Former Labor senator Sue Mackay said in this place:

The war against Iraq is wrong and Australia should be having no part of it.

Labor Senator Kate Lundy said:

... this war is about oil and domination more than disarmament.

There is no humanitarian motivation in military intervention into Iraq, only a concern for the bank balances of the West.

On the UN vote condemning the security fence that Israel so desperately needs to protect itself from the global scourge of suicide bombers, Kevin Rudd, federal Labor shadow foreign affairs minister, said:

A more appropriate course of action would have been for Australia to have abstained on this particular resolution.

These Labor senators and members stand condemned along with those who hold that Australia, America, Spain and Britain are the ones to blame for September 11 and the Bali, Madrid and London bombings.

For those Labor and Greens members and senators who have explicitly stated that we should not have liberated the Iraqi people, let us not forget Saddam Hussein’s legacy. As recently pointed out by Tony Parkinson in the Age, the atrocities uncovered in the aftermath of the Kuwait occupation alone were horrific. In 1991 the US military lawyers of the Office of the Judge Advocate General commenced a report into war crimes committed ‘at the direction or with the approval of Saddam Hussein and officials of the Baath Socialist Party’. The report details as follows:

The gruesome evidence confirms torture by amputation of or injury to various body parts, to include limbs, eyes, tongues, ears, noses, lips and genitalia. Electric shock was applied to sensitive parts of the body (nose, mouth, genitalia); electric drills were used to penetrate the chest, legs or arms of victims. Victims were beaten until bones were broken, skulls were crushed and faces disfigured. Some victims were killed in acid baths. Women taken hostage were raped repeatedly. Eyewitnesses described the murder of Kuwaitis by Iraqi military personnel who forced family members to watch. Eyewitnesses reported Iraqis torturing a woman by making her eat her own flesh as it was cut from her body.
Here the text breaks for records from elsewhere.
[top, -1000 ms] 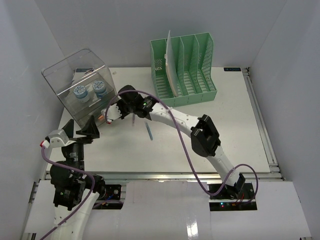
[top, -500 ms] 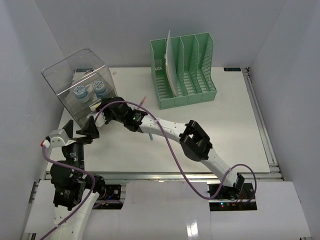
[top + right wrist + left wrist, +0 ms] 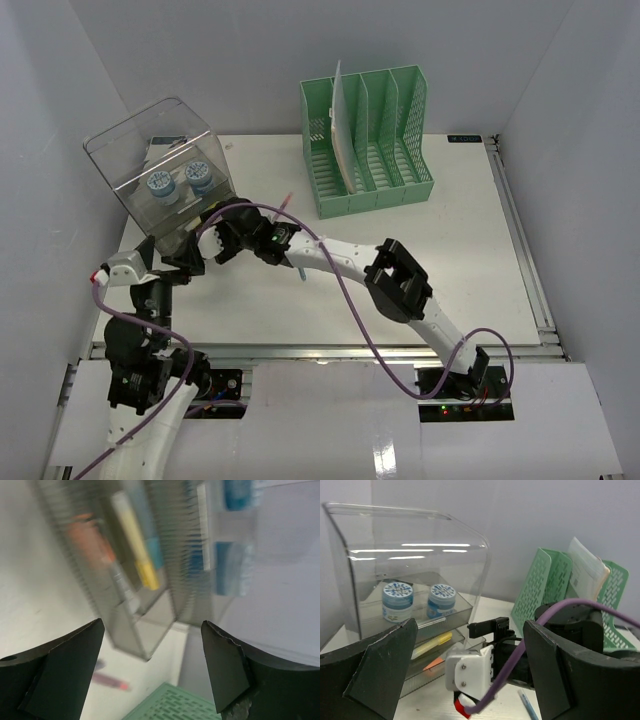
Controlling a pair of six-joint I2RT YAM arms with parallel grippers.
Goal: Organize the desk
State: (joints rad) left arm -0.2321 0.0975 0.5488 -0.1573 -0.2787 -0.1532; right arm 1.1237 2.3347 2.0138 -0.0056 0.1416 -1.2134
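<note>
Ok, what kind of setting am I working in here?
Probably a mock office desk inside a test cell: a white desk enclosed by pale grey walls, a green file rack and a clear plastic box.

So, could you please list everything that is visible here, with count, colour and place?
desk: one, white, under everything
clear plastic box: one, transparent, rear left of the desk
jars: two, blue-and-white lids, on the box's upper shelf
highlighter: one, yellow, in a drawer of the box
orange item: one, near the highlighter in the box; kind unclear
file rack: one, green, rear centre
papers: one sheaf, white, standing in the rack's left part
pen: one, blue, on the desk by the right arm
thin pink stick: one, between box and rack
left arm: one, black and white, near left, jaws open
right arm: one, white and black, reaching towards the box, jaws open
</note>
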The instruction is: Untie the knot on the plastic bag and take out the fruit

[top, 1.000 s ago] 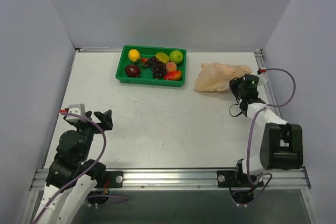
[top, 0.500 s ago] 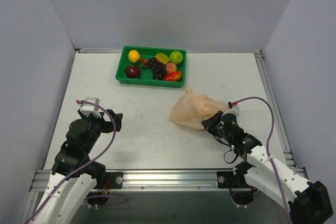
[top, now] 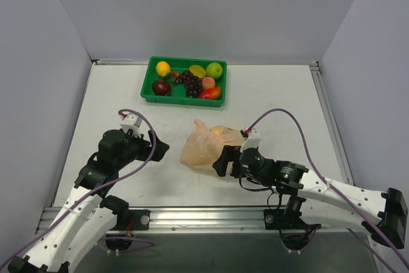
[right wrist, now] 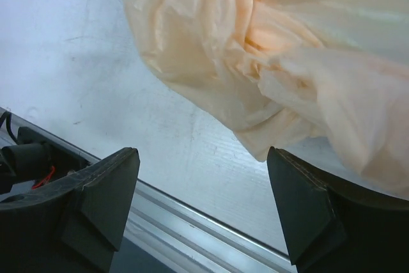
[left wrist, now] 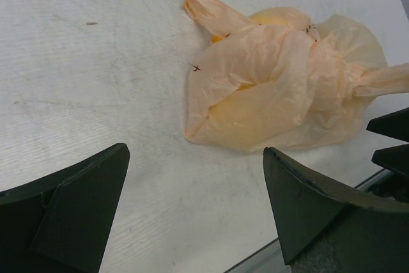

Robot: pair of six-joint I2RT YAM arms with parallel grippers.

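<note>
The plastic bag [top: 203, 148] (crumpled) touches the wide-spread right fingers [right wrist: 102, 209]; left fingers [left wrist: 77, 215] gape empty.

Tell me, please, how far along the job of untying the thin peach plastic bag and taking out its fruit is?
Done: little; the thin peach plastic bag lies between both arms. In hand: the left gripper and right gripper are open, facing it, gripping nothing. Left: its twisted knot of handles looks tied, and yellow fruit shows through the plastic, not yet out.
</note>
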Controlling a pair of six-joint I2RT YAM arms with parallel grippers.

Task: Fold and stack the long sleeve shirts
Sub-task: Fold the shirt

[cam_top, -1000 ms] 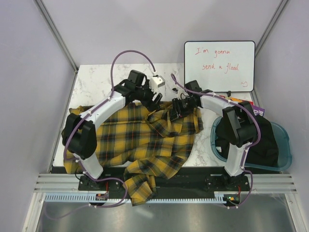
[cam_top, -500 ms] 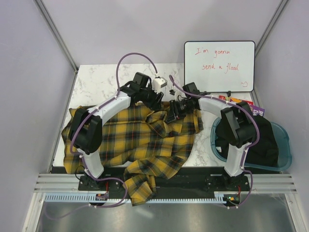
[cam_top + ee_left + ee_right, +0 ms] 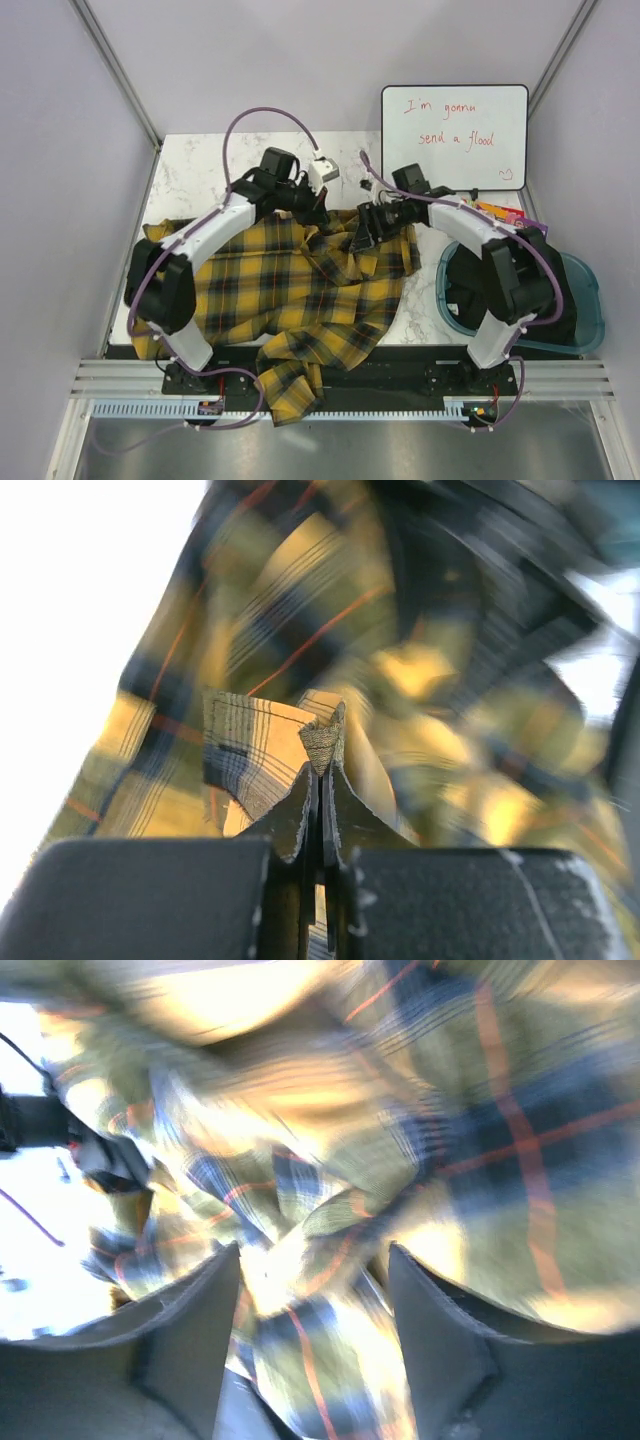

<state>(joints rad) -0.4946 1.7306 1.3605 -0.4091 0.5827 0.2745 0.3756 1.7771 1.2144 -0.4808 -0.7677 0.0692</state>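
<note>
The yellow-and-black plaid long sleeve shirt (image 3: 300, 290) lies crumpled across the marble table (image 3: 200, 170), with one part hanging over the near edge. My left gripper (image 3: 322, 208) is at the shirt's far edge and is shut on a thin fold of its fabric (image 3: 322, 735), pinched between the fingertips (image 3: 300, 810). My right gripper (image 3: 362, 230) is close beside it at the bunched cloth. Its jaws stand open with loose plaid cloth (image 3: 320, 1230) lying between the fingers (image 3: 430, 1300); the right wrist view is blurred.
A whiteboard (image 3: 455, 135) with red writing leans at the back right. A blue bin (image 3: 592, 310) holding dark cloth sits at the right table edge, with a colourful packet (image 3: 530, 228) behind it. Grey walls enclose the table.
My left gripper has shut on the shirt's far edge. My right gripper's jaws have spread wider over the bunched cloth, and its arm has shifted slightly right.
</note>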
It saddens me that some within the party of Curtin now identify with those that fight freedom. It is disturbing that the party of Hawke, which, for all its faults, once stood arm in arm with fellow democracies like the United States and the United Kingdom, has sunk to such lows that some of its parliamentary representatives would have condemned the people of Iraq to the continuation of Saddam Hussein’s socialist regime.

Another example of the Left’s postmodern moral muddle on terrorism was the ABC’s coverage of the 7 July bombings in London. While the rest of the world condemned those vicious terrorist attacks, the ABC’s web site referred to ‘a suspected militant attack.’ By the next morning, they had even dropped ‘militant’ in favour of the non-judgmental heading ‘The London bomb attack’. The ABC’s style guide advises taxpayer funded journalists:

Remember, one person’s ‘terrorist’ is usually someone else’s ‘freedom fighter’. ‘Terrorism’, ‘terrorist’, ‘militant’, ‘gunman’, etc. are all labels. Our reports should rely first on facts, and clear descriptions of events, rather than labels that may seem too extreme or too soft, depending on your point of view.

We must not be afraid to call this what it is: it is terrorism. We must not be afraid to describe it in moral terms: evil. I stand here today proud to be a government senator. The fight against fundamentalist terror is likely to be the greatest challenge of this century. It is a challenge for which Labor is not ready. It is a challenge that we cannot shirk.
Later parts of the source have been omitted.